Instructions for the task: What you return must be the data below, word for word, without any images.

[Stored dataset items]
===

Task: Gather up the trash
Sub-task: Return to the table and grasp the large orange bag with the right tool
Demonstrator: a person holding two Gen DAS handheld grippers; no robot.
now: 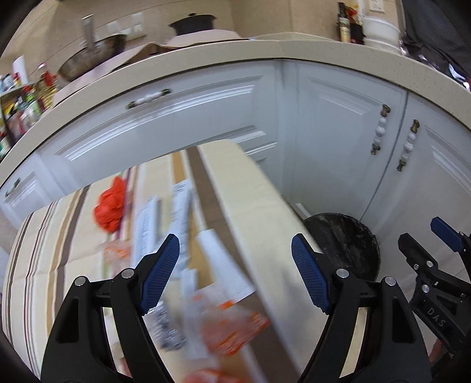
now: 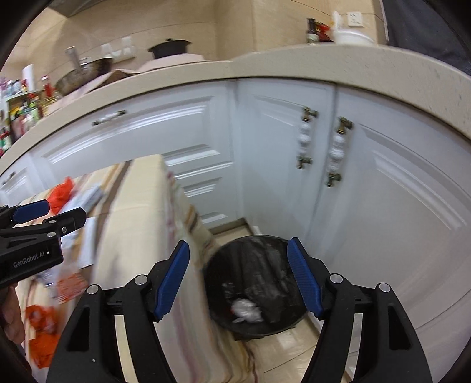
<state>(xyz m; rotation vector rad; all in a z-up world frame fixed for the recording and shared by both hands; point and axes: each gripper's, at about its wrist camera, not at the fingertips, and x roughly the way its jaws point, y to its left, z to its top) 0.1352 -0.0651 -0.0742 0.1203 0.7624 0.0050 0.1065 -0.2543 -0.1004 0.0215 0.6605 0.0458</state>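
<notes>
A black-lined trash bin [image 2: 259,282] stands on the floor by the white cabinets, with a crumpled white piece [image 2: 245,309] inside; it also shows in the left wrist view [image 1: 347,244]. My right gripper [image 2: 238,277] is open and empty, above the bin. My left gripper [image 1: 235,271] is open and empty over the table [image 1: 259,188], which has a striped cloth and blurred trash on it: an orange bag [image 1: 110,206], white papers [image 1: 179,206] and orange-printed wrappers [image 1: 232,321]. The left gripper shows in the right wrist view [image 2: 44,218].
White cabinet doors with beaded handles [image 2: 306,138] stand close behind the bin. The beige counter [image 1: 206,56] above holds a metal bowl [image 1: 91,56], a dark pot [image 1: 191,23] and bottles [image 1: 347,20]. The cloth's edge [image 2: 191,235] hangs beside the bin.
</notes>
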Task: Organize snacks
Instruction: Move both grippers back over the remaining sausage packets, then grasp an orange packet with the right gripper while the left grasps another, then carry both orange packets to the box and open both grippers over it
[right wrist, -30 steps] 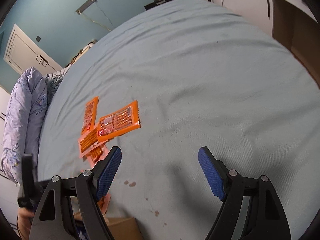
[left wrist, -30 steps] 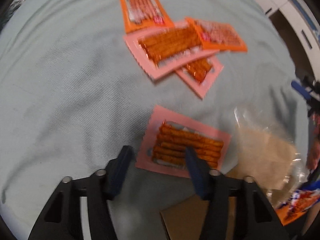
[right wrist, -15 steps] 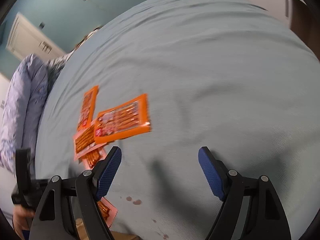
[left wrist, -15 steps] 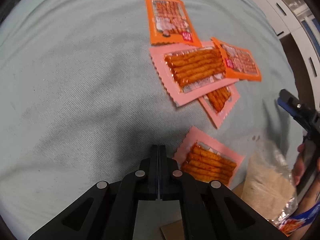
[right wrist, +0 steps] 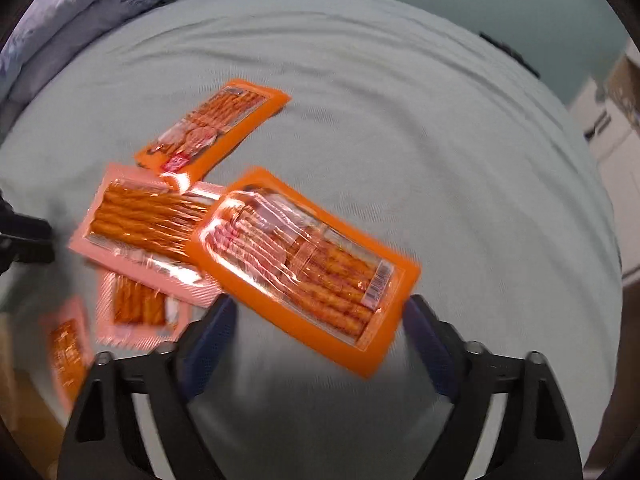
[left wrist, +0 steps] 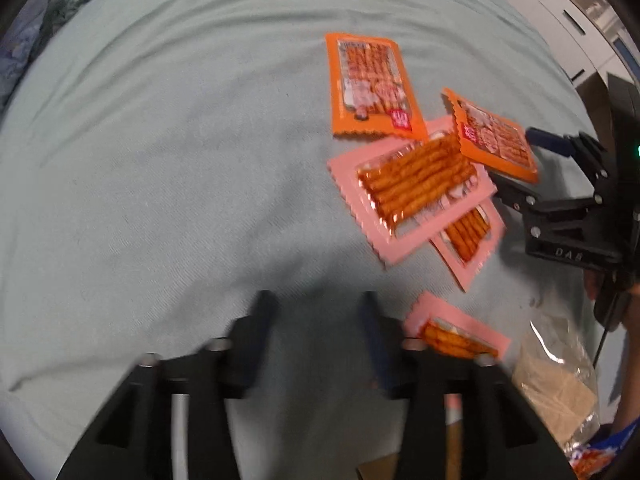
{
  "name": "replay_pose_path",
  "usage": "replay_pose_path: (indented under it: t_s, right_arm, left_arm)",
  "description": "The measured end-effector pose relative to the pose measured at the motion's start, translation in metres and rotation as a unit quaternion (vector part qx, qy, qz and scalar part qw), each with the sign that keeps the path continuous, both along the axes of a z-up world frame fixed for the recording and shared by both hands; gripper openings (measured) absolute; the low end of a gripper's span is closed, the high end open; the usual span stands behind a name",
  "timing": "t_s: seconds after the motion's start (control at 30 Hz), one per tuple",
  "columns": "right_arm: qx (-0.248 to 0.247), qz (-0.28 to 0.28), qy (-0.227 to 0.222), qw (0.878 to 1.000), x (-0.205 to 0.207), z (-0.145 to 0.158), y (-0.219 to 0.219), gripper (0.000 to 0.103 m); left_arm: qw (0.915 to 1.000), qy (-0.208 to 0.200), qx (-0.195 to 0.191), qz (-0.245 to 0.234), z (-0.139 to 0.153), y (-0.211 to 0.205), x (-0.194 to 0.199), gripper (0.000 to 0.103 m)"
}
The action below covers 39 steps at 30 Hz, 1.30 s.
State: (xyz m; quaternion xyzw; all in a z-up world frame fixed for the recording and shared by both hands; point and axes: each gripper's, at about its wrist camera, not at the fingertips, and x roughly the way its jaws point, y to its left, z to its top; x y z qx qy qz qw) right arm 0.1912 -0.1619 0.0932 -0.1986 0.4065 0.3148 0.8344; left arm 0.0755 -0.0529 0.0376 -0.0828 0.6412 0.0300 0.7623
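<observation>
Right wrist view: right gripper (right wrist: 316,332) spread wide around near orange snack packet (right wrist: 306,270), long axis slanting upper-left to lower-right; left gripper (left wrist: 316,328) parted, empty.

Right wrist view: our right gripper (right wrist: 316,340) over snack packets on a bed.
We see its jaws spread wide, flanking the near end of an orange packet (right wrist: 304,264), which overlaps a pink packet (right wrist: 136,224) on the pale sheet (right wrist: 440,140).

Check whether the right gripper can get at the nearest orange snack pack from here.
Probably yes: the right gripper is open, and the orange pack lies on top of the pink pack, its near edge between the fingers with nothing covering it.
</observation>
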Motion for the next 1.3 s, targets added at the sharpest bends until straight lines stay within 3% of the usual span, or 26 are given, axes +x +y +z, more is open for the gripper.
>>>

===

Reply:
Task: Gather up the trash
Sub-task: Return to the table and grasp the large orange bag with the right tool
Demonstrator: a person holding two Gen DAS handheld grippers; no robot.
now: 
now: 
<state>(xyz m; rotation vector rad; all in a z-up world frame fixed for the recording and shared by both hands; point and axes: each gripper's, at about its wrist camera, not at the fingertips, and x roughly the way its jaws point, y to its left, z to its top) 0.1352 -0.0651 -0.0742 0.1203 0.7624 0.0050 0.1065 -0.2543 -0.1004 0.0215 0.6605 0.0458</state>
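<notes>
A black-lined trash bin [image 2: 259,282] stands on the floor by the white cabinets, with a crumpled white piece [image 2: 245,309] inside; it also shows in the left wrist view [image 1: 347,244]. My right gripper [image 2: 238,277] is open and empty, above the bin. My left gripper [image 1: 235,271] is open and empty over the table [image 1: 259,188], which has a striped cloth and blurred trash on it: an orange bag [image 1: 110,206], white papers [image 1: 179,206] and orange-printed wrappers [image 1: 232,321]. The left gripper shows in the right wrist view [image 2: 44,218].
White cabinet doors with beaded handles [image 2: 306,138] stand close behind the bin. The beige counter [image 1: 206,56] above holds a metal bowl [image 1: 91,56], a dark pot [image 1: 191,23] and bottles [image 1: 347,20]. The cloth's edge [image 2: 191,235] hangs beside the bin.
</notes>
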Task: Organize snacks
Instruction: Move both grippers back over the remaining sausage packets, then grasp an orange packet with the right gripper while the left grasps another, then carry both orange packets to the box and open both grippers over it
[right wrist, -30 steps] 
[left wrist, -30 steps] 
[right wrist, -15 steps] 
[left wrist, -15 steps] 
[right wrist, +0 steps] 
[left wrist, +0 steps] 
{
  "name": "replay_pose_path",
  "usage": "replay_pose_path: (indented under it: t_s, right_arm, left_arm)",
  "description": "The measured end-effector pose relative to the pose measured at the motion's start, translation in metres and rotation as a unit quaternion (vector part qx, qy, qz and scalar part qw), each with the sign that keeps the path continuous, both along the axes of a z-up world frame fixed for the recording and shared by both hands; gripper openings (measured) absolute; the low end of a gripper's span is closed, the high end open; the usual span stands behind a name",
  "timing": "t_s: seconds after the motion's start (control at 30 Hz), one per tuple",
  "columns": "right_arm: qx (-0.248 to 0.247), qz (-0.28 to 0.28), qy (-0.227 to 0.222), qw (0.878 to 1.000), x (-0.205 to 0.207), z (-0.145 to 0.158), y (-0.219 to 0.219), gripper (0.000 to 0.103 m); left_arm: qw (0.915 to 1.000), qy (-0.208 to 0.200), qx (-0.195 to 0.191), qz (-0.245 to 0.234), z (-0.139 to 0.153), y (-0.211 to 0.205), x (-0.194 to 0.199), gripper (0.000 to 0.103 m)"
}
The action below covers 39 steps at 30 Hz, 1.30 s.
State: (xyz m; quaternion xyzw; all in a z-up world frame fixed for the recording and shared by both hands; point and axes: each gripper's, at about its wrist camera, not at the fingertips, and x roughly the way its jaws point, y to its left, z to its top; x y z qx qy qz qw) right arm 0.1912 -0.1619 0.0932 -0.1986 0.4065 0.3148 0.8344; left arm 0.0755 -0.0529 0.0376 -0.0828 0.6412 0.0300 0.7623
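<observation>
Right wrist view: right gripper (right wrist: 316,332) spread wide around near orange snack packet (right wrist: 306,270), long axis slanting upper-left to lower-right; left gripper (left wrist: 316,328) parted, empty.

Right wrist view: our right gripper (right wrist: 316,340) over snack packets on a bed.
We see its jaws spread wide, flanking the near end of an orange packet (right wrist: 304,264), which overlaps a pink packet (right wrist: 136,224) on the pale sheet (right wrist: 440,140).

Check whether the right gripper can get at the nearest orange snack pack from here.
Probably yes: the right gripper is open, and the orange pack lies on top of the pink pack, its near edge between the fingers with nothing covering it.
</observation>
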Motion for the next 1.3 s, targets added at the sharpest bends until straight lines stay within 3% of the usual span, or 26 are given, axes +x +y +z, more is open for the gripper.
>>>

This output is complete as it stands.